定向进化的工作量大，高通量筛选方法建立较难，存在回复突变及菌种退化等问题。通过基因工程手段对表面活性素的代谢途径进行理性设计改造是提高表面活性素产量的有效方法。表面活性素产量可提高2～20倍（表1）。主要包含启动子替换工程、前体物质合成途径设计、转录调控基因改造、分泌途径改造等。

表1 基因理性设计策略优化后表面活性素的产量Table 1 Surfactant production under different rational design strategies of gene

4.4.1 启动子替换工程 表面活性素的合成基因簇长达27 kb，利用过表达方式来提高表面活性素的产量难度较大，而启动子可以决定基因表达水平，因此替换PsrfA成为提高产量的有效手段。替换启动子主要是选择天然强诱导型启动子及人工嵌合诱导启动子，通常是蔗糖、异丙基-β-D-硫代半乳糖苷（isopropyl-β-D-thiogalactoside， IPTG）作诱导剂及厌氧型启动子。Sun等[65]通过同源重组将B.subtilisfmbR的启动子PsrfA替换成强诱导型启动子PspaC，使表面活性素产量提高为野生型的10倍；Jiao等[27]通过替换天然强组成型启动子PgroE及蔗糖诱导型启动子PsacB和PsacP后，通过人工嵌合诱导启动子Pg3使菌株表面活性素产量达到9.74 g·L-1。Hoffmann等[70]提出了1种在缺氧条件下自诱导合成表面活性素的新方法，枯草芽孢杆菌在厌氧生长过程中硝酸盐和亚硝酸盐还原酶均高水平表达，因此将菌株JABs24原生启动子PsrfA分别替换为PnarG和PnasD后，可在厌氧条件下诱导合成表面活性素。

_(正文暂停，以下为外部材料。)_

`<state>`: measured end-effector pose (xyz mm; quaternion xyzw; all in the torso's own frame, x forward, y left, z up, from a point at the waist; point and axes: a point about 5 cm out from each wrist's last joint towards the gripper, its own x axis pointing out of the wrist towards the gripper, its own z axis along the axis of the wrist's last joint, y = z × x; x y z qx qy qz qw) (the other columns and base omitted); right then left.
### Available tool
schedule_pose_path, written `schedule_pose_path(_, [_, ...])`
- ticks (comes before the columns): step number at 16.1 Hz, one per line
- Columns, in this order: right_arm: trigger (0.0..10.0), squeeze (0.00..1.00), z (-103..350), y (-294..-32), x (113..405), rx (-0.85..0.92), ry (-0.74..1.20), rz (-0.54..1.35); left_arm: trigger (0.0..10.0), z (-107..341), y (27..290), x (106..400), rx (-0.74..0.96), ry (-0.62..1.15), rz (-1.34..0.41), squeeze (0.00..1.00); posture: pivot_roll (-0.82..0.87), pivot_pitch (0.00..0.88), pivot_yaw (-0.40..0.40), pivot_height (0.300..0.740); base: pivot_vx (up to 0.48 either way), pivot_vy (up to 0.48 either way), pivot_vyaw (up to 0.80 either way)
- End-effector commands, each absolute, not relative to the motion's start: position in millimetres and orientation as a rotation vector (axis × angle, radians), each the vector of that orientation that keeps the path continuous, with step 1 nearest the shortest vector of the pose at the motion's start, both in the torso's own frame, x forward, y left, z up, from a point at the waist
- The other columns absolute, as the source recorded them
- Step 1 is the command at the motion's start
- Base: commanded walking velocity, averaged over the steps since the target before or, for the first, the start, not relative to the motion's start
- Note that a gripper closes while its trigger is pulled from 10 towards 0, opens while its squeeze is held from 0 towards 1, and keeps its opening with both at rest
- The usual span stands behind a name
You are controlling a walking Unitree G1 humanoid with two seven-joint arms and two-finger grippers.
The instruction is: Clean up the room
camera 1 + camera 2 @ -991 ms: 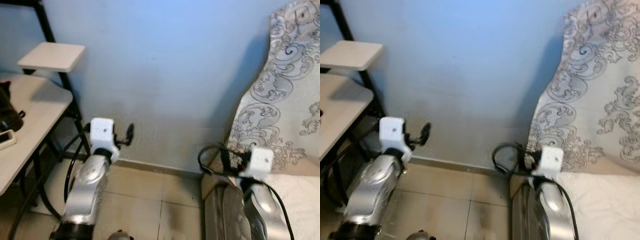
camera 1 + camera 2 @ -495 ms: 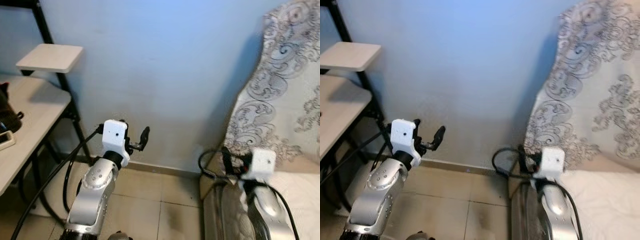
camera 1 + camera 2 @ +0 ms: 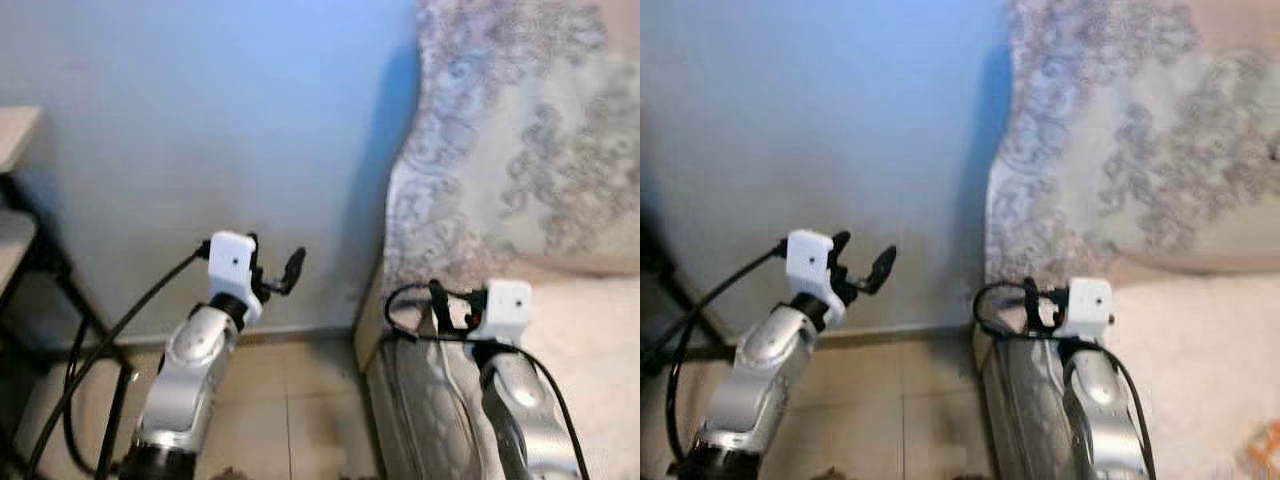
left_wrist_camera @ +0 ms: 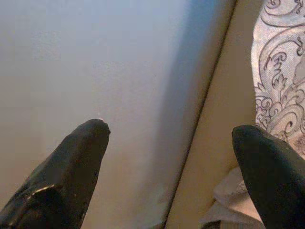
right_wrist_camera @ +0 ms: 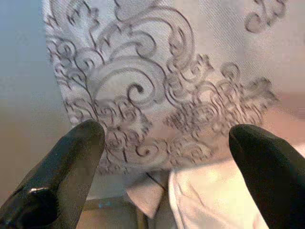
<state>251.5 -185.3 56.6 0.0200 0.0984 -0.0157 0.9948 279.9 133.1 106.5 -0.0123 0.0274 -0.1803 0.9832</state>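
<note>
Plainly the wall (image 3: 200, 120) is the biggest hazard: the robot stands facing it, and a step forward could, I judge, drive the left hand (image 3: 278, 276) into it. Right of the wall hangs a patterned cloth (image 3: 520, 140) above a bed (image 3: 1200, 350); the right hand (image 3: 440, 303), near the cloth's lower edge, might snag it. Both hands are spread apart and hold nothing. No clutter to tidy is clear, save a blurred orange scrap (image 3: 1262, 452) on the bed, far from the wall. Wrist views show the fingers (image 4: 71, 162) (image 5: 66, 157) parted.
</note>
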Motion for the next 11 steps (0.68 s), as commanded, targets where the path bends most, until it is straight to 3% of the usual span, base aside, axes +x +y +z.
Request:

通过替换启动子PsrfA并不都会提高表面活性素产量。研究表明，PgroE替换天然启动子PsrfA后，菌株并不能合成表面活性素[27]；用强组成型启动子Pveg替换野生型启动子PsrfA后，有的重组菌株表面活性素产量远低于原始菌株[71]。

4.4.2 前体物质合成途径设计 在表面活性素合成过程中，脂肪酸及氨基酸前体的生物合成是第一步，前人对氨基酸及脂肪酸供应改变是否会影响表面活性素产量进行了相关研究。Wang等[31]对4种氨基酸生物合成分支代谢途径上的核心基因通过CRISPRi进行抑制，L-Glu酰化是表面活性素缩合反应的第一步，抑制与L-Glu代谢相关的基因yrpC、racE、murC后，表面活性素的产量增加尤为显著，且yrpC和racE共抑制效果最好；此外，抑制与L-Leu和L-Val代谢相关的bkdAA和bkdAB，不仅提高了表面活性素的产量，还增加了C14亚型的比例。

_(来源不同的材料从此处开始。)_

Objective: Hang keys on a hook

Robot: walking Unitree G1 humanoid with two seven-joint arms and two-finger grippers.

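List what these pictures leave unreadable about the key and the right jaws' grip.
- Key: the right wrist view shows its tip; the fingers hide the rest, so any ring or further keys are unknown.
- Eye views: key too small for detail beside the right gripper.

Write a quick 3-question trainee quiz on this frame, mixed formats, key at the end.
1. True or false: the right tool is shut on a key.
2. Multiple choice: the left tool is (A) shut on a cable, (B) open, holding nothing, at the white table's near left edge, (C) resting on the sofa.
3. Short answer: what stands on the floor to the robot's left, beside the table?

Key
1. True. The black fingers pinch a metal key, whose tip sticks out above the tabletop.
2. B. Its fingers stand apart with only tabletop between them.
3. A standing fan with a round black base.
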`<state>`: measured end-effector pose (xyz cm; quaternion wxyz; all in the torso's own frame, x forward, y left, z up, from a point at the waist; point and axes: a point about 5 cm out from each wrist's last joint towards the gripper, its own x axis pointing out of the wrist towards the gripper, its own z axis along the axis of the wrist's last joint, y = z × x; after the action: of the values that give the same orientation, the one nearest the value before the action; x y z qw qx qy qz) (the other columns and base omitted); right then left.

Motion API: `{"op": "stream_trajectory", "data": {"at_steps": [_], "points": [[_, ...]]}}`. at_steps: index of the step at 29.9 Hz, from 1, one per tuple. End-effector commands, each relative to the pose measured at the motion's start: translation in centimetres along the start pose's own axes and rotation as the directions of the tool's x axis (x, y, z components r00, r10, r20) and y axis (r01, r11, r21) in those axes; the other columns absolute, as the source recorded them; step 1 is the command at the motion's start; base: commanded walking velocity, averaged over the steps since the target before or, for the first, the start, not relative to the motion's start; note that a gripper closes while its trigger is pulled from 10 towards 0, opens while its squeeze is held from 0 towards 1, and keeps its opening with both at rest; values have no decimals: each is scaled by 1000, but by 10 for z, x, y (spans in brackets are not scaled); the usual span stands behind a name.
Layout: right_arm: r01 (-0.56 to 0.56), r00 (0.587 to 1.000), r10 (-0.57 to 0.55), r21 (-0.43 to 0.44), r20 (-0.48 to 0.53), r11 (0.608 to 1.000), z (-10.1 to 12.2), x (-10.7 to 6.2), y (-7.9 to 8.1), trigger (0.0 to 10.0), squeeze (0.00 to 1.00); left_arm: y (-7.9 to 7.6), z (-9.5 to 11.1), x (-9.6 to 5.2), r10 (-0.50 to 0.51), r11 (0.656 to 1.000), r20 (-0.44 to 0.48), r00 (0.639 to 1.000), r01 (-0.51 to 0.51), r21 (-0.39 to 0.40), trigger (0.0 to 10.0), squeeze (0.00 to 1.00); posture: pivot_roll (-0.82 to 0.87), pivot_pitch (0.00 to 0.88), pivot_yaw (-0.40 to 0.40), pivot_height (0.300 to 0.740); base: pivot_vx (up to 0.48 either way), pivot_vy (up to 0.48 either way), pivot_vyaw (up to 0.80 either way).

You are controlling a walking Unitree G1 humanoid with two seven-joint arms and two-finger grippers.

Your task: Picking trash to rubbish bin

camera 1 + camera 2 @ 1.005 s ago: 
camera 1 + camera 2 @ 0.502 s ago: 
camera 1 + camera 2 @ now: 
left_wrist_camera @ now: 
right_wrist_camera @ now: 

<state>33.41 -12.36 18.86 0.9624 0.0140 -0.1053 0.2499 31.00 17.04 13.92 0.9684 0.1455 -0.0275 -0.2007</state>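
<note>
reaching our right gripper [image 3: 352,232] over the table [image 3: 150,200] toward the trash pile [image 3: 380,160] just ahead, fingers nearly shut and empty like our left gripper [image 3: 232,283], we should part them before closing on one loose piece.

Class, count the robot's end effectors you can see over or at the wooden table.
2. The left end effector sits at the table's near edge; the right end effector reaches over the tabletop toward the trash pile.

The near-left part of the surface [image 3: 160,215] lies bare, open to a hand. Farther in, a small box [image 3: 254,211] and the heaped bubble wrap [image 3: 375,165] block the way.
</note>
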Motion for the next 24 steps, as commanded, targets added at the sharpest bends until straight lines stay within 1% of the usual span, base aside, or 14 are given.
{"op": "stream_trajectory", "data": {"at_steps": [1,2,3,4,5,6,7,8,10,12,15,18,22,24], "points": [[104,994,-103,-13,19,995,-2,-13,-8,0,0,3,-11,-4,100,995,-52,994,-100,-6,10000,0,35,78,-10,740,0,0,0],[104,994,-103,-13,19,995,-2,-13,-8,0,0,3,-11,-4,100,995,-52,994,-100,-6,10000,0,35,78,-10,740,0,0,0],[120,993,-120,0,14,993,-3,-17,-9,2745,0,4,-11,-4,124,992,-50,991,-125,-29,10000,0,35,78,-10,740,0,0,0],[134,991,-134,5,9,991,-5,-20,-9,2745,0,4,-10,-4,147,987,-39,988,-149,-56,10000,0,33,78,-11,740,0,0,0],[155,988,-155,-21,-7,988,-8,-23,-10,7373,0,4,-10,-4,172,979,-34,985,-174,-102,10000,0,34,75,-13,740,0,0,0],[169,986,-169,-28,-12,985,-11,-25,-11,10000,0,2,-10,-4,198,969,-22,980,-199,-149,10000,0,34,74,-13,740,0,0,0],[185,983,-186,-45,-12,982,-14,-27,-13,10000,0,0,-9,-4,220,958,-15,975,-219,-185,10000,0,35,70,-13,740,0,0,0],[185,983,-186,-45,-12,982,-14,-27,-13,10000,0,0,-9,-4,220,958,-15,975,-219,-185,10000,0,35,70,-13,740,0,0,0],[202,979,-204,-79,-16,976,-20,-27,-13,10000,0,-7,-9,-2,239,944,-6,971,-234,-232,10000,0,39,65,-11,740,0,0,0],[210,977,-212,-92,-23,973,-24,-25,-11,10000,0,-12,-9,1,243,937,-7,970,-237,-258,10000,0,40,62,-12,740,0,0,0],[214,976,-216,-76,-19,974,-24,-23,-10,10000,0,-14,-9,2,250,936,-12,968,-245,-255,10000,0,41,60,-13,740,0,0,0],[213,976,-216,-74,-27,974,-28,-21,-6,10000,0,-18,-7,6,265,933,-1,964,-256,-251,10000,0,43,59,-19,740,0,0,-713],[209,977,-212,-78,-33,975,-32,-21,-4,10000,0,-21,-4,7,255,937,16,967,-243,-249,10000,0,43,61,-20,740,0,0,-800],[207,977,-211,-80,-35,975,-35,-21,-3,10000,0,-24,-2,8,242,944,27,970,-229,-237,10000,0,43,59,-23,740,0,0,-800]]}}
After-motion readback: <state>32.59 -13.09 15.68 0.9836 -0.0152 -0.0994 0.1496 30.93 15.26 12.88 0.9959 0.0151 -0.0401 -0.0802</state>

关于对脂肪酸前体供应增加的研究，主要有敲除相关基因消除其竞争途径及过表达脂肪酸合成途径相关基因。Hu等[72]通过敲除pps和pks消除其竞争途径并过表达酰基载体蛋白（acyl carrier protein，ACP）硫酯酶，两步强化B. subtilis168生产表面活性素的脂肪酸前体供给途径，使表面活性素产量达4.02 g·L-1。王苗苗等[67]通过过表达β-羟基脂肪酸合成的限速酶yngH基因，以增强乙酰辅酶A羧化酶活性，增加脂肪酸前体供应，使表面活性素产量达13.3 g·L-1；之后在此基础上分别通过强化脂肪酸生物合成关键基因以及该途径全部基因，并对发酵条件进行优化，使表面活性素产量达34 g·L-1[68]。

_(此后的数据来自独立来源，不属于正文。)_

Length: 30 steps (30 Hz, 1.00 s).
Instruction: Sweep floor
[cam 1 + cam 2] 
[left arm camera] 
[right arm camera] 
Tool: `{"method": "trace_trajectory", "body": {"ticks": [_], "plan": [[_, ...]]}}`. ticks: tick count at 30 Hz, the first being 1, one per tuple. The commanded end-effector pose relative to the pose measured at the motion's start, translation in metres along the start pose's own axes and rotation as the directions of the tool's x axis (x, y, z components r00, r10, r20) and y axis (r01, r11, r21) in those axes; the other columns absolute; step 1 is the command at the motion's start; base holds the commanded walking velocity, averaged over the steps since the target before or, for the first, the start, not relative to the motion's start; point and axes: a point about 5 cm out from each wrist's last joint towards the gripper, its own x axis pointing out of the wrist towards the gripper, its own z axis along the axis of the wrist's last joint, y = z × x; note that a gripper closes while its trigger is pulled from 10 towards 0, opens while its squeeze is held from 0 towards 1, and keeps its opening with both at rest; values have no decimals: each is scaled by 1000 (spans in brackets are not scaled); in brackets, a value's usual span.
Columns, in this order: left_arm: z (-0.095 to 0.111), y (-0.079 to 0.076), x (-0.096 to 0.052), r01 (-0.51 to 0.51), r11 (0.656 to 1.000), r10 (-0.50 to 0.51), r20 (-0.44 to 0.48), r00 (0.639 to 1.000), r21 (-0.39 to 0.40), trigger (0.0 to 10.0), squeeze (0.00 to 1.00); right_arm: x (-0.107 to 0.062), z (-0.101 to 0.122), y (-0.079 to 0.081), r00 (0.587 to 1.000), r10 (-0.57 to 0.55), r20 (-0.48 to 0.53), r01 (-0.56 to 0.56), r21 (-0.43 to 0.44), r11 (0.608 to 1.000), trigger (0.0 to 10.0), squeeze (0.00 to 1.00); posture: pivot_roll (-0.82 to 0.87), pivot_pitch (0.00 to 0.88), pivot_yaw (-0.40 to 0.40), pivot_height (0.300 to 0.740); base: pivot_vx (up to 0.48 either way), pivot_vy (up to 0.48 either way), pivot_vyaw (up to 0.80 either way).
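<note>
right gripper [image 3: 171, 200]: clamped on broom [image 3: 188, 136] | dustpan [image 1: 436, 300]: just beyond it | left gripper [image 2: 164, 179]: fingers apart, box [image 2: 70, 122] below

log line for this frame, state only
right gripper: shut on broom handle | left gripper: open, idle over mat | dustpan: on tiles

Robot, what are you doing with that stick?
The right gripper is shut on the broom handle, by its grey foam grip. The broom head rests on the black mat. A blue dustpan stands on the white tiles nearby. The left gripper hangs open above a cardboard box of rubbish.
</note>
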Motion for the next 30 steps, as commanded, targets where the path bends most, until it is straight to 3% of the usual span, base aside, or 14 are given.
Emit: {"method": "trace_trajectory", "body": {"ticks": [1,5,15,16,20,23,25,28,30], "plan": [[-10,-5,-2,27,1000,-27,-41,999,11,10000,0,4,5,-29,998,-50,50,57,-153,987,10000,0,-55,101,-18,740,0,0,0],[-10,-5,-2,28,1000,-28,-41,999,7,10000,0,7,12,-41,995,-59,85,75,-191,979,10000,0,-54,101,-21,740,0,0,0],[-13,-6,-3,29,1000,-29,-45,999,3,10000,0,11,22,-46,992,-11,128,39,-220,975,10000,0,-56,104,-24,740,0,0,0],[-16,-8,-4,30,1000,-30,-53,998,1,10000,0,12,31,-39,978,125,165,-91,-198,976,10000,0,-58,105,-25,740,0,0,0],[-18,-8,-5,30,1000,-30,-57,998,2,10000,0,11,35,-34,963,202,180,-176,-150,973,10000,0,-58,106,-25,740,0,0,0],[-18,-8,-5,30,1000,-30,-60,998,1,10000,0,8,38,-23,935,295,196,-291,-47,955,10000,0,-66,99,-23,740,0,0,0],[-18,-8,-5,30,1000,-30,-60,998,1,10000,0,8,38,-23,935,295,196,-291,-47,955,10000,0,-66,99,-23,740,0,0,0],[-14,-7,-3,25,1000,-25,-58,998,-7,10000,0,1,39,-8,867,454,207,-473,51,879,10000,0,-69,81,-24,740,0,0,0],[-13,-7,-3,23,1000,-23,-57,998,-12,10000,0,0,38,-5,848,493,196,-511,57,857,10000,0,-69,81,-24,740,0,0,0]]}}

4.4.3 转录调控基因的改造 表面活性素的合成需要多种调控因子参与，可通过过表达或敲除这些调控因子的基因来提高表面活性素产量。研究表明，过表达与表面活性素合成相关的芽孢杆菌信息素ComX基因和感受态刺激因子CSF基因，其表面活性素产量为野生型的6.4倍[26]；OppA可能在表面活性素合成调控中间接发挥作用[73]；敲除编码全局转录调控因子基因codY、降解支链氨基酸的lpdV基因[40]、产孢基因spoIVB或过表达Leu合成基因leuABCD-K并补加Leu[69]均可提高表面活性素的产量。此外敲除降解支链氨基酸的lpdV基因可使C14亚型比例增加2.5倍。B. subtilis3NA因spo0A基因发生无义突变和AbrB的延伸成为非产孢菌株，JABs32菌株是B. subtilis3NA的1种高产表面活性素的变体[58]。Klausmann等[70]在B. subtilis168衍生菌KM1016中构建spo0A基因缺失和AbrB延伸的突变体，在分批补料培养中表面活性素产量达18.27 g·L-1。Wu等[25]采用系统工程方法来高表面活性素产量，删除与生物膜形成相关的基因和非核糖体肽合成酶/多酮合成酶途径相关的基因，过表达潜在的自我抵抗相关蛋白（SwrC，AcrB），增强支链α-酮酰辅酶A的供应，过表达整个脂肪酸合成酶复合物，增强srfA的转录，将前体乙酰辅酶A从细胞生长转移到表面素的生物合成，最终使表面活性素产量达12.8 g·L-1。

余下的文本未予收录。